FS#11091 - Add package verification capability to pacman

Attached to Project: Pacman
Opened by none given (hoban) - Friday, 01 August 2008, 20:49 GMT
Last edited by Allan McRae (Allan) - Friday, 14 December 2012, 03:58 GMT
Task Type Feature Request
Category General
Status Closed
Assigned To Dan McGee (toofishes)
Allan McRae (Allan)
Architecture All
Severity Medium
Priority Normal
Reported Version None
Due in Version 4.1.0
Due Date Undecided
Percent Complete 100%
Votes 17
Private No

Details

Description:
Please add the capabilty to verify packages that have been installed by pacman.

Coming from Red Hat Linux, I've been very impressed with Arch Linux. One of the few things that I've found missing from pacman is the ability to verify if and how files have changed since they were installed by the package management software.

From the rpm(8):
"Verify Options

The general form of an rpm verify command is

rpm {-V|--verify} [select-options] [verify-options]

Verifying a package compares information about the installed files in the package with information about the files taken from the package metadata stored in the rpm database. Among other things, verifying compares the size, MD5 sum, permissions, type, owner and group of each file. Any discrepancies are displayed.
--snip--"

As an example, let's say I hop on an Arch machine that has been fiddled with and my task is to fix it. Let's assume that my LVM volumes were previously being mounted at boot time, and that is no longer the case. As a troubleshooting step, I run "pacman -V initscripts" and I'm given information that looks something like this:
S.5....T /etc/rc.sysinit
(note that the above output is pulled directly from an rpm -V)
From this output, I would know that the Size, md5 sum, and Timestamps of the file /etc/rc.sysinit do not match what has been stored in the pacman database at install time. After further investigation, I realize that I (or someone) had commented out the portion of rc.sysinit responsible for detecting and mounting LVM volumes.

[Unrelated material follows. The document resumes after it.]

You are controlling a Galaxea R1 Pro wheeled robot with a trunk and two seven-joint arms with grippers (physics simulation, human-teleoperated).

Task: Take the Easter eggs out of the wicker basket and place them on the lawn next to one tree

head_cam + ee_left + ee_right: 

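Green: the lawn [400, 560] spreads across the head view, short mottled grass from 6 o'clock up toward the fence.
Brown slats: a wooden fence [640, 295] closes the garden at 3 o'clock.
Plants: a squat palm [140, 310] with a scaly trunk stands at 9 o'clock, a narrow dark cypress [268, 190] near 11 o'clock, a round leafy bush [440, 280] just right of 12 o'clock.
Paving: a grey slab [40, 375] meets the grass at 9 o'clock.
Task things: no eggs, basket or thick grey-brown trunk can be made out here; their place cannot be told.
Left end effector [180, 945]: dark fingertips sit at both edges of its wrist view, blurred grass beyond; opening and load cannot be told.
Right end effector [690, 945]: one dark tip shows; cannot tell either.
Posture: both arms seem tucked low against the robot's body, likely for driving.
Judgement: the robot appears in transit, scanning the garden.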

This is just one example of the usefulness of this type of functionality.
Note that using this sort of verification process as a security mechanism would not be recommended as the database is read-write and could be edited if an intruder happened to get in. <--if this type of functionality is desired, perhaps a package like "tripwire" would be better up to the task.

Thanks in advance for your work!
This task depends upon

Closed by  Allan McRae (Allan)
Friday, 14 December 2012, 03:58 GMT
Reason for closing:  Fixed
Additional comments about closing:  Lots of commits around 01e093d0. Adding checksum checking requires libarchive support.
Comment by Nagy Gabor (combo) - Friday, 15 August 2008, 11:58 GMT
If I understood correctly, this rpm command compares database and filesystem (not rpm-file and filesystem). The problem is, that we don't store anything about files of package in database (we store md5sums of "config" files only).

Atm I don't think we will implement this soon, sorry (Dan is the pacman leader, so my opinion is not relevant here ;-).
Comment by Gavin Bisesi (Daenyth) - Friday, 15 August 2008, 13:40 GMT
You're correct in that this is how it currently works. I don't really see the downside to taking the file information and storing it though. I suppose it would make the local DB larger, but is that relevent at all? I think it would be simple to hack up some shell scripts that could work with a .pkg.tar.gz file to gather the file info, but that would be expensive for checking every file, and also would become problematic when the installed version is older than the repo version, and the package is not kept in the cache.

Anyone else have an opinion on this? I'm in favor as long as it doesn't degrade DB performance.
Comment by none given (hoban) - Friday, 15 August 2008, 13:41 GMT
Your understanding is correct; some sort of database would need to exist, cataloging md5sums, mode, ownership, etc. Should I suppose that this type of functionality will not make it into PacMan and instead focus energies developing a similar system outside of the package manager?
Comment by Gavin Bisesi (Daenyth) - Friday, 15 August 2008, 13:45 GMT
No one from the pacman dev team has spoken up yet so I wouldn't say that it's not gonna get added. The best way to get it added would be to write the patch yourself and submit it for review to the pacman-dev mailing list. You could also try #archlinux-pacman on irc.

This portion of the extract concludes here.